* Task to carry out
Line by line, count where the string "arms" appears in the listing, then give the number of such lines alone.

====

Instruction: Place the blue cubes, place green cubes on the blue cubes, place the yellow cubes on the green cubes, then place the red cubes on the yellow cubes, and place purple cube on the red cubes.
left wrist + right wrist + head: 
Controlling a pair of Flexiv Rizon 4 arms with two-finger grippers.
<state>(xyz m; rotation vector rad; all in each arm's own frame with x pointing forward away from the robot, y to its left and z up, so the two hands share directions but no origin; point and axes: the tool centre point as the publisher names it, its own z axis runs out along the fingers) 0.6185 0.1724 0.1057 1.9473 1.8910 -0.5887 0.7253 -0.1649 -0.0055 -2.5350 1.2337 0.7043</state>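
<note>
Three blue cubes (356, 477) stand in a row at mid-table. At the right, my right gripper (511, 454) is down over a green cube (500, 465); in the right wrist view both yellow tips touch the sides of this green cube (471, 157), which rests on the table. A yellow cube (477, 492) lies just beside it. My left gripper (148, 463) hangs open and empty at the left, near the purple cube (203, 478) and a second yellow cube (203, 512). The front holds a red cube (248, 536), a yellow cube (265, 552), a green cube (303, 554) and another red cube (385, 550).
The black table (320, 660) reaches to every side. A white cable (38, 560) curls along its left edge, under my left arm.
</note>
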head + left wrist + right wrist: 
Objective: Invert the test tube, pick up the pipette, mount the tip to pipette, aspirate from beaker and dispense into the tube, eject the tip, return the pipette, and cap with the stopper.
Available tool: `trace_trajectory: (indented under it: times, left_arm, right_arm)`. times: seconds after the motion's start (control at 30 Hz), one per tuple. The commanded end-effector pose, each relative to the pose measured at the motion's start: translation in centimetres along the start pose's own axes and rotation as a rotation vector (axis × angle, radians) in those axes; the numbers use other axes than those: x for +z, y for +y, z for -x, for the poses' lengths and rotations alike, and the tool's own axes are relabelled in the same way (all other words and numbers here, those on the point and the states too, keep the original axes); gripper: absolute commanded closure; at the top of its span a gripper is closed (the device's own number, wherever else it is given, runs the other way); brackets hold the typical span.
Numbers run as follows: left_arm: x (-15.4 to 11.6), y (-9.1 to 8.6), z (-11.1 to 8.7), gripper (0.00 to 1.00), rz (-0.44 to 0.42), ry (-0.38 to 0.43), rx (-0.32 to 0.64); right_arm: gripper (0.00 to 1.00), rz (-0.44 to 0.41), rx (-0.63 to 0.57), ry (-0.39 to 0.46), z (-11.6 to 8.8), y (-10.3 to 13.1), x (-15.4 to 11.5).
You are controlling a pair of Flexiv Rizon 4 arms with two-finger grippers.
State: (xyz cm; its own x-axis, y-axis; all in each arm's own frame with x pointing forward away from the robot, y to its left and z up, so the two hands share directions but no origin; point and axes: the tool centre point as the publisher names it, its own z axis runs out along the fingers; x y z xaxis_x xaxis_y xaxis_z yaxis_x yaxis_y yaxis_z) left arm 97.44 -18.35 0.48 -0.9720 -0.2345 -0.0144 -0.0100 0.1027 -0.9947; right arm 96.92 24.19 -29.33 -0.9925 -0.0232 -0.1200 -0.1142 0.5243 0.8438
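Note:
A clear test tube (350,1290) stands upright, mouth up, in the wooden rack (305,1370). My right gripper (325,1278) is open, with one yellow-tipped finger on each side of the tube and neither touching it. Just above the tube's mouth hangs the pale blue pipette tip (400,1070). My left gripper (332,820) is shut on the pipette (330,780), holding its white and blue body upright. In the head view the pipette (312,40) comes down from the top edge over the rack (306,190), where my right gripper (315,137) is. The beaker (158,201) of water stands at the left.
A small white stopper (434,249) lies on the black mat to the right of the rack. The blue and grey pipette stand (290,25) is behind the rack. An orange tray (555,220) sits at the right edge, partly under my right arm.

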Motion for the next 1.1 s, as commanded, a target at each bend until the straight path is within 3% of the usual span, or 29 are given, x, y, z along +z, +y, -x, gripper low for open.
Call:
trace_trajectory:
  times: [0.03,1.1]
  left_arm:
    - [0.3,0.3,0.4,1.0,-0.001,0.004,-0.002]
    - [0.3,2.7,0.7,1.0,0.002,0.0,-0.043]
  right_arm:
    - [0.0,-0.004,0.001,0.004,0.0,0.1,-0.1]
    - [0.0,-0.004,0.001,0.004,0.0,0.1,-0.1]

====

* Written solution
2